Repeat exactly, please, the opening lines of the data below, through and including the line where "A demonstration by" sits.
-*-
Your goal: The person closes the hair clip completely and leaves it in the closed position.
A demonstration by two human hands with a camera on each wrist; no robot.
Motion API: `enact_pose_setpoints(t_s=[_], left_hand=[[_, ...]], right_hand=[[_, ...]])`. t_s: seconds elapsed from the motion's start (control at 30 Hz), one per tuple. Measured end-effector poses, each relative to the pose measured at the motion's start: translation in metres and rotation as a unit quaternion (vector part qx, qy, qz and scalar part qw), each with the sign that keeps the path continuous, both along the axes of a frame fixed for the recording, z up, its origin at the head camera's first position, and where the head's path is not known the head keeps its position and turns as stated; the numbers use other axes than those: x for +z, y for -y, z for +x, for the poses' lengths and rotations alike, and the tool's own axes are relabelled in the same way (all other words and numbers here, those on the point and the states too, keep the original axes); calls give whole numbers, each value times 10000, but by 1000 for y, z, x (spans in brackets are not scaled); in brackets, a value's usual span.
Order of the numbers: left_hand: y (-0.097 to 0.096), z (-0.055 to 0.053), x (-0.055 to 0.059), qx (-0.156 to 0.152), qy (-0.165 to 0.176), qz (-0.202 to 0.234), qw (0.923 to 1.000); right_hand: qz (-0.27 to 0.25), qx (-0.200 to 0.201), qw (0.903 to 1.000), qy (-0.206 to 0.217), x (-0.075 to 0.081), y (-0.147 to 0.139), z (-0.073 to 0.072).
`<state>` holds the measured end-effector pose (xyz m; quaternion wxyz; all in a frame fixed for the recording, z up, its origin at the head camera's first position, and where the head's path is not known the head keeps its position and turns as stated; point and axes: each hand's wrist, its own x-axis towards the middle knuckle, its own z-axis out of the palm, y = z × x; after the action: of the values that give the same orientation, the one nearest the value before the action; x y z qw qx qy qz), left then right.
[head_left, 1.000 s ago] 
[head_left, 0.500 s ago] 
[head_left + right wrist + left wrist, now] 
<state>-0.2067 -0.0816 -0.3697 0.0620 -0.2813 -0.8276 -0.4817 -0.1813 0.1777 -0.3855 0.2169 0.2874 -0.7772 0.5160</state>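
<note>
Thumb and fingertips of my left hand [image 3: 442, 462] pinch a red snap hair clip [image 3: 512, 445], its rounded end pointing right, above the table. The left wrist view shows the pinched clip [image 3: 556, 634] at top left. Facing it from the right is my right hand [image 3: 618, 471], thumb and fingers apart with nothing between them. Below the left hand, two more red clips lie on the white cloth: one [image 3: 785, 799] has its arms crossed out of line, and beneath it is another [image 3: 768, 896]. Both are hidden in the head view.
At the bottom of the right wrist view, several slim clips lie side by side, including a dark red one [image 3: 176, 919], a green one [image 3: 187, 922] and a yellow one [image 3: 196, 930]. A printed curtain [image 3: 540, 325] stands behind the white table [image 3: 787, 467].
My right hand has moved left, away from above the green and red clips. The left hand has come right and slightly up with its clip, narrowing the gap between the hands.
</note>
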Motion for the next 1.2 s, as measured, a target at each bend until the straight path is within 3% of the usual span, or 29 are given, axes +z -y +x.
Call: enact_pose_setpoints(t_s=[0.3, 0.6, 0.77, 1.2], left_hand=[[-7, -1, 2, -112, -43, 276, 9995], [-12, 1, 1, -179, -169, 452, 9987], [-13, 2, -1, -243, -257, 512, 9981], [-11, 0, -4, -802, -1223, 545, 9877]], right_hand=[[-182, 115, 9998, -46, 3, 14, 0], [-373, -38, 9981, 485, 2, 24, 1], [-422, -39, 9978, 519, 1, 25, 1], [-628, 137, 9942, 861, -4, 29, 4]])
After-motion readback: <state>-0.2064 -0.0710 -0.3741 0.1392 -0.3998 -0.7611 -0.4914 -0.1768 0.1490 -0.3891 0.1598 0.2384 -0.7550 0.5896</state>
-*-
▶ RESULT FOR THIS TASK:
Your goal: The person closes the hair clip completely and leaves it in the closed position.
A demonstration by two human hands with a camera on each wrist; no robot.

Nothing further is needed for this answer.